The realisation is growing among members of the INDI Alliance that, given all the permutations and combinations, the Congress is the only party that will benefit in future elections from the proposed united front against the NDA. After obtaining concessions in states ruled by other opposition parties, the Congress will benefit in terms of seats in the Lok Sabha, thereby strengthening its bid for the Prime Minister’s post if the NDA fails to get a majority. On the other hand, regional parties will get very little in return, as they will be granted few seats in other states on the principle of winnability. Even those conceded will be unwinnable marginal ones, just as a formality.

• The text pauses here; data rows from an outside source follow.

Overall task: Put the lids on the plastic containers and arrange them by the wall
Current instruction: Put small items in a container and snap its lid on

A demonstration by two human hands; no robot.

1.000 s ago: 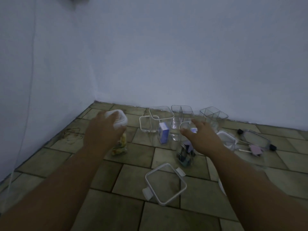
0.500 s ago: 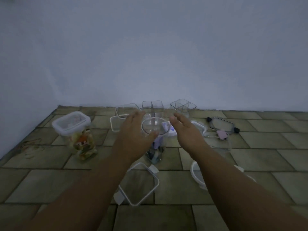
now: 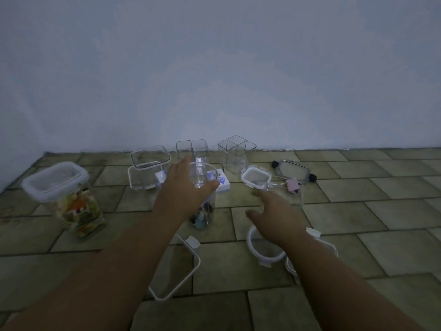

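Observation:
My left hand (image 3: 186, 194) grips the upper part of a clear round jar (image 3: 202, 177) that stands on the tiled floor with small dark items at its bottom. My right hand (image 3: 274, 211) hovers to the right of the jar, fingers spread and holding nothing, just above a white round lid (image 3: 262, 255). A square white-rimmed lid (image 3: 181, 275) lies in front of the jar, partly under my left forearm. At the left stands a tall container (image 3: 78, 211) with colourful contents and its lid on. Three clear containers without lids stand by the wall (image 3: 150, 158) (image 3: 192, 149) (image 3: 236, 151).
A small white-rimmed lid (image 3: 255, 177), a lid with black clips (image 3: 293, 169) and a pink binder clip (image 3: 293, 186) lie at the right. A small white and blue box (image 3: 223, 183) sits behind the jar. Another lid (image 3: 329, 249) shows beside my right forearm.
My left hand left the lidded container at the left and took hold of the round jar. My right hand came off the jar and moved right and nearer to me.

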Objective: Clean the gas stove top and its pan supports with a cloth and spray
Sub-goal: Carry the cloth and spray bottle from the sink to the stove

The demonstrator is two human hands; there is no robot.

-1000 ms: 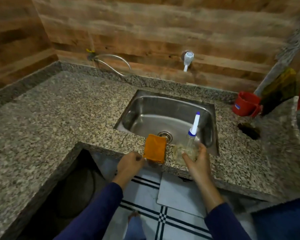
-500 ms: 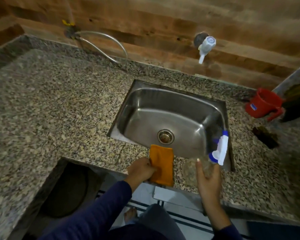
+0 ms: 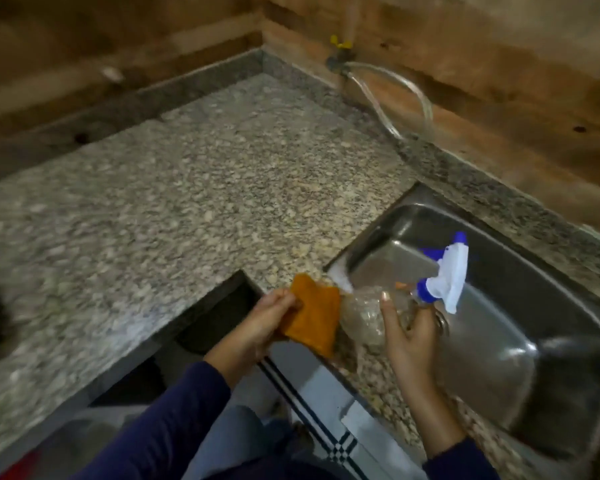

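Note:
My left hand [image 3: 262, 322] grips a folded orange cloth [image 3: 310, 315], lifted off the counter's front edge. Close beside it, my right hand [image 3: 407, 329] holds a clear spray bottle [image 3: 364, 315] tilted on its side, its white and blue trigger head [image 3: 445, 277] pointing up and right over the sink. Both hands hover above the counter edge next to the sink's left corner. No gas stove or pan supports appear in this view.
A speckled granite counter [image 3: 187, 209] stretches left into a corner under wood-patterned walls. A steel sink [image 3: 520, 306] is set in at right. A clear hose [image 3: 392, 98] hangs from a yellow-handled valve [image 3: 340, 46] on the wall. Open space lies under the counter.
Both hands have lifted the cloth and the bottle off the counter edge. The bottle has tipped over sideways. My view has swung left, so the sink now sits at right.

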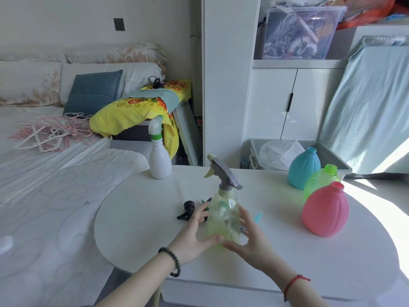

It is no wonder that state and local level leaders of the constituent parties are speaking out strongly against conceding any space to what is essentially a rival party. AAP leaders in Punjab and Delhi, along those of the TMC in West Bengal, have even threatened to resign en masse if this is done. They are realising what the BSP understood a long time ago about tie-ups where there is incompatibility on the ground. The voters are, after all, not sheep to be herded from one pen to another. A particular party may be their first choice, but they may not accept its suggestion to shift to another party at anybody’s behest. At many places, it is the BJP that is the second party of preference.
It can already be seen how the Congress is appropriating the role of alliance leader, with its President Mallikarjun Kharge and Supreme Leader Sonia Gandhi speaking on its behalf. And while the alliance partners may not be benefiting much from coming together, they are facing the repercussions of their allies’ actions – such as the recent attack on Sanatan Dharma by Udhayanidhi Stalin. Much discomfort is being felt as they try to make their own positions clear on the subject, while avoiding seeming to condemn Stalin. There is some time for elections to be held to the Lok Sabha and, without a doubt more such embarrassments are in store.
So, while it will be difficult for top level leaders to withdraw from the alliance, it will be difficult to replicate the ‘bonhomie’ at the ground level. It can be expected that the alliance will be soon reduced to a mere façade that will remain till the elections are over. After that, each constituent will be on its own.